Pose Estimation

Learn how to easily train an AI to estimate the pose of all the objects and beings present within an image or video.

Overview

Before following this guide on Pose Estimation, make sure you completed the steps in the Get Started guide.

1. Create a new image dataset

Go to the Datasets section of Theos and click the + button inside the new image dataset card, to add a new image dataset. Write a name for your new dataset and click confirm.

2. Drop a single image to upload

Pick one example image you will use to create your template skeleton class. The first skeleton you make will serve as template for all other skeletons you label in the future for this particular class, that then you will have to modify for it to fit that particular object pose.

Make sure this image is representative of the class, in our example we will use the person class, so we chose an image of a man in a straight position, so we get a good start when labeling all future objects.
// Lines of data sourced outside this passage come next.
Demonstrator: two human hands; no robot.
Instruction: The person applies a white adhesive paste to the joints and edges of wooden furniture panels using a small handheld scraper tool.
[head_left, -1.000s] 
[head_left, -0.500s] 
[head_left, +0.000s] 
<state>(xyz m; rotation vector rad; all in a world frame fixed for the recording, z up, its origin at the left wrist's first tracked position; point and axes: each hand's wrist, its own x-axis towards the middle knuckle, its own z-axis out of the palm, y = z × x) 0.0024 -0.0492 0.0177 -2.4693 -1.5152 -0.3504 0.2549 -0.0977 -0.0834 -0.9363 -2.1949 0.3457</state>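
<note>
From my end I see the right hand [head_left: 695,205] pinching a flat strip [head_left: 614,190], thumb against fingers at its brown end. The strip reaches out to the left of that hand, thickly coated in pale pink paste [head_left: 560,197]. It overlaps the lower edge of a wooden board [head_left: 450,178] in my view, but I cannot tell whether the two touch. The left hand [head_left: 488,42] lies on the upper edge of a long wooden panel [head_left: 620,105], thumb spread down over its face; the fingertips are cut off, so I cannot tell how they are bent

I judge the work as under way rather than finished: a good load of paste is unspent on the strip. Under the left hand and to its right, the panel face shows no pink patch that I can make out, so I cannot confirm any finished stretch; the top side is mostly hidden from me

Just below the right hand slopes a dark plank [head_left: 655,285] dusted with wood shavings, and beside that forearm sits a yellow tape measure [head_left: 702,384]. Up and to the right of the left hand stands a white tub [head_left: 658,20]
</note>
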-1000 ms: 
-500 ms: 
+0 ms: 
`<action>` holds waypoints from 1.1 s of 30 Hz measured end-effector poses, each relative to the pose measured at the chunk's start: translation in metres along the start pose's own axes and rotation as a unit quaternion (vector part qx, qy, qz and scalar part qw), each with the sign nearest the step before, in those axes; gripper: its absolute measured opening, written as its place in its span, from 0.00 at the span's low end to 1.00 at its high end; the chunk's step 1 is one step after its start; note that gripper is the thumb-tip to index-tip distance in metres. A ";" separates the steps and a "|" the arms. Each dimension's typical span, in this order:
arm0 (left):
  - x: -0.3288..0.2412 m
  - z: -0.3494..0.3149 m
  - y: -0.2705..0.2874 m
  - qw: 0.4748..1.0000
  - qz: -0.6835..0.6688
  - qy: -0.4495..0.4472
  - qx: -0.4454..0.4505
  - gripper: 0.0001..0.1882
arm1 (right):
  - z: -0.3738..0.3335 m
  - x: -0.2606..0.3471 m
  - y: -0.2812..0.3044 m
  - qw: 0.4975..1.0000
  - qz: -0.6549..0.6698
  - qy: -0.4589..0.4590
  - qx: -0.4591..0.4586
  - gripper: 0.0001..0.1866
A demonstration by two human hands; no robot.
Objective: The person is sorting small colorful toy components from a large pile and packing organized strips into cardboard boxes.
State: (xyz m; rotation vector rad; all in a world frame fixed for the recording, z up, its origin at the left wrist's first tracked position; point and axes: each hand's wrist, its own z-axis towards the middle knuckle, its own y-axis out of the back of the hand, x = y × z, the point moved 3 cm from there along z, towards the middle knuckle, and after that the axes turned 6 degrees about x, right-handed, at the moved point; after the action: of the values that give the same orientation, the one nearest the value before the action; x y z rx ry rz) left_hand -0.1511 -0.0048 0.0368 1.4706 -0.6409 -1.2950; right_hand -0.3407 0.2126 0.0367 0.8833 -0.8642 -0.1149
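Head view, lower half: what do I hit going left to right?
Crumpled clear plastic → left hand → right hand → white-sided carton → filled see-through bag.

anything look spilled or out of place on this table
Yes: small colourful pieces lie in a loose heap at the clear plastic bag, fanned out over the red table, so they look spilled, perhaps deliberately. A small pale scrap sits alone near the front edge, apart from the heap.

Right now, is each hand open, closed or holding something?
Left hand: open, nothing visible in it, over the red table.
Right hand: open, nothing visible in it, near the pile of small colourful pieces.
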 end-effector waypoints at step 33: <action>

One you dropped this image, click start upload to upload this image.

3. Start labeling your dataset

Click the Start labeling button on the top right corner to start teaching your AI.

4. Create a new class

Click the + button to add a new class.

Write your class name and change its color.

5. Select the pose estimation tool

Click on your class from the list and then click the pose estimation tool on the top bar.

6. Select the new keypoint tool

Click the + button to enter the new keypoint tool.

7. Add all your keypoints

Click on the image to set all the keypoints you want your model to detect.

8. Select the new connection tool

Click on the new connection tool button.

9. Change the color of the new connection

Click on the color picker to change the color of the new connection.

10. Create the new connection

Click on keypoint A and then click the keypoint B to create the new connection.

11. Confirm your skeleton

Finish adding all connections and then confirm your skeleton.

12. Make a bounding box

Click and drag your mouse to create a new bounding box around your object.

13. Fix your keypoints

Now that your base skeleton is created, you have to make a bounding box around your objects and move the default keypoints to match the pose of this particular object.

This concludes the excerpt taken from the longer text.